:: TASK ::
When you reproduce the data, keep every word exactly as it stands and leave the pictures out.

***** SOURCE MATERIAL

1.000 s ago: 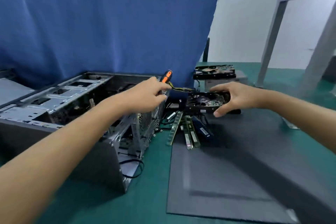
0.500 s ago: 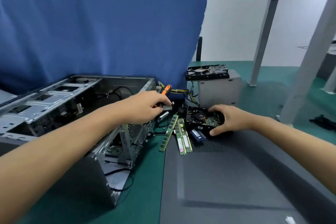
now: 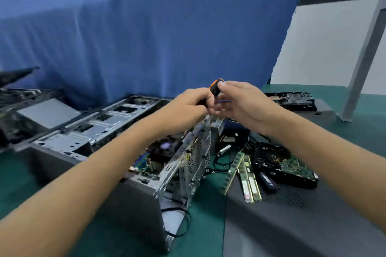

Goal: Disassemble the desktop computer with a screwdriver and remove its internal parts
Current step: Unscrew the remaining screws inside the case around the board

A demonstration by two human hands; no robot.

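Observation:
The open desktop case lies on its side on the green table, its motherboard showing inside. Above the case's rear corner both hands meet. My left hand grips the orange and black screwdriver by its handle. My right hand has its fingertips curled on the top end of that handle. The screwdriver's shaft is hidden behind the hands. A black hard drive with a green circuit board lies on the dark side panel to the right, apart from both hands.
Several green RAM sticks and a small black part lie beside the hard drive. Another drive sits on a grey box at the back right. A blue cloth hangs behind. A grey metal leg stands at right.
My right hand let go of the hard drive, which now lies on the panel, and rose to the screwdriver's top. My left hand lifted the screwdriver higher.

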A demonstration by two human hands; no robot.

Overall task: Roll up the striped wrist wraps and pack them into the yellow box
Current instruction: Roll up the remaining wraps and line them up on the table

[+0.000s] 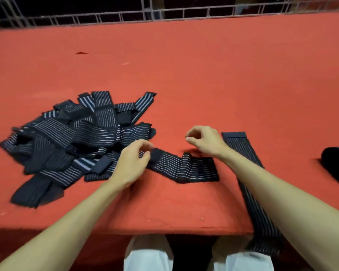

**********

:: YOUR SOLUTION ::
1.000 s ago: 
0.500 s ago: 
now: 

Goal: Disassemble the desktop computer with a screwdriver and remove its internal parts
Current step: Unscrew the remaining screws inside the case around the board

A demonstration by two human hands; no robot.

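Observation:
The open desktop case lies on its side on the green table, its motherboard showing inside. Above the case's rear corner both hands meet. My left hand grips the orange and black screwdriver by its handle. My right hand has its fingertips curled on the top end of that handle. The screwdriver's shaft is hidden behind the hands. A black hard drive with a green circuit board lies on the dark side panel to the right, apart from both hands.
Several green RAM sticks and a small black part lie beside the hard drive. Another drive sits on a grey box at the back right. A blue cloth hangs behind. A grey metal leg stands at right.
My right hand let go of the hard drive, which now lies on the panel, and rose to the screwdriver's top. My left hand lifted the screwdriver higher.
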
A demonstration by two human hands; no robot.

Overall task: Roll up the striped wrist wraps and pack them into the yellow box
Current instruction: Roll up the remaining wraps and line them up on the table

[+0.000s] 

There is no more to the exercise.